The Red Death had long devastated the country. No pestilence had ever been so fatal, or so hideous. Blood was its Avatar and its seal—the redness and the horror of blood. There were sharp pains, and sudden dizziness, and then profuse bleeding at the pores…. The scarlet stains upon the body and especially upon the face of the victim, were the pest ban which shut him out from the aid and from the sympathy of his fellow-men. And the whole seizure, progress and termination of the disease, were the incidents of half an hour.

But the Prince Prospero was happy and dauntless and sagacious. When his dominions were half depopulated, he summoned to his presence a thousand hale and light-hearted friends from among the knights and dames of his court, and with these retired to the deep seclusion of one of his castellated abbeys…. [Security was] within. Without was the Red Death….

The Masque of the Red Death-jpg

…When the eyes of the Prince Prospero fell upon this spectral image (which, with a slow and solemn movement, as if more fully to sustain its role, stalked to and fro among the waltzers) he was seen to be convulsed, in the first moment with a strong shudder either of terror or distaste; but, in the next, his brow reddened with rage.

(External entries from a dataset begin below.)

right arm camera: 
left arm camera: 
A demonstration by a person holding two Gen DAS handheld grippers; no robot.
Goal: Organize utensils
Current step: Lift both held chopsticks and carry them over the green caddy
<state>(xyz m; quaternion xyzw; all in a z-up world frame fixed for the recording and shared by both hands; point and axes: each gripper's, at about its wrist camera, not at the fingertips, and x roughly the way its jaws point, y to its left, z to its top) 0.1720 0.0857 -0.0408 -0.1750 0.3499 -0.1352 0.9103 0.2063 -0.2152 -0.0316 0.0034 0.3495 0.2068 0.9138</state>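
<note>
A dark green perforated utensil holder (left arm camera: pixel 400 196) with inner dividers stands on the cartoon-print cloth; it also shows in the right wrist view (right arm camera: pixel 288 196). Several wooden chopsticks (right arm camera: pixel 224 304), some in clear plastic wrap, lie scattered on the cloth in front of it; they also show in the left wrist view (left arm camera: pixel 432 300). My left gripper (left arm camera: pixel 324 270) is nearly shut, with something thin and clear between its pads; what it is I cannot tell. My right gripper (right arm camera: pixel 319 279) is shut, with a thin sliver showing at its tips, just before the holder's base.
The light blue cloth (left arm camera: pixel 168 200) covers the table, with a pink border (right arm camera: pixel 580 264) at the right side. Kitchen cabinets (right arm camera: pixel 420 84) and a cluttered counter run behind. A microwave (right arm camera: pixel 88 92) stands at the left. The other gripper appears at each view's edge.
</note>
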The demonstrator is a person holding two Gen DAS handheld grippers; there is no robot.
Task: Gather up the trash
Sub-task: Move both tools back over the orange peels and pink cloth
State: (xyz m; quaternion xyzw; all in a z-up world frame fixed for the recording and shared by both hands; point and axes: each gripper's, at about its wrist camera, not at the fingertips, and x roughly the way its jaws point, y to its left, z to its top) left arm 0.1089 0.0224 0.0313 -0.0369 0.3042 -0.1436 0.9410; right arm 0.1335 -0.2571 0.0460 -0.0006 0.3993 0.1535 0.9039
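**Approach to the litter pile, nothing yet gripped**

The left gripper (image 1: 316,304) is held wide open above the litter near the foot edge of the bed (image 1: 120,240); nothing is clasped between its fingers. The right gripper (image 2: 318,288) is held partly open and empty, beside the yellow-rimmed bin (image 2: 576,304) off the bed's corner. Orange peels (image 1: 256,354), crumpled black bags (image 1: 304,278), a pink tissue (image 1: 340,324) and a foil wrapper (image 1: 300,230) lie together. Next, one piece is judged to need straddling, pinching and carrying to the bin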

“Who dares,”—he demanded hoarsely of the courtiers who stood near him—”who dares insult us with this blasphemous mockery? Seize him and unmask him—that we may know whom we have to hang, at sunrise, from the battlements!”…

…At first, as he spoke, there was a slight rushing movement…in the direction of the intruder, who at the moment was also near at hand, and now, with deliberate and stately step, made closer approach to the speaker.  But from a certain nameless awe…, there were found none who put forth hand to seize him; so that, unimpeded, he passed within a yard of the prince’s person….  It was then, however, that the Prince Prospero, maddening with rage and the shame of his own momentary cowardice, rushed hurriedly through the six chambers, while none followed him on account of a deadly terror that had seized upon all.  He bore aloft a drawn dagger, and had approached, in rapid impetuosity, to within three or four feet of the retreating figure, when the latter…turned suddenly and confronted his pursuer.  There was a sharp cry—and the dagger dropped gleaming upon the sable carpet, upon which, instantly afterwards, fell prostrate in death the Prince Prospero….

And now was acknowledged the presence of the Red Death. He had come like a thief in the night. And one by one dropped the revellers in the blood-bedewed halls of their revel, and died each in the despairing posture of his fall….  And the flames of the tripods expired.  And Darkness and Decay and the Red Death held illimitable dominion over all.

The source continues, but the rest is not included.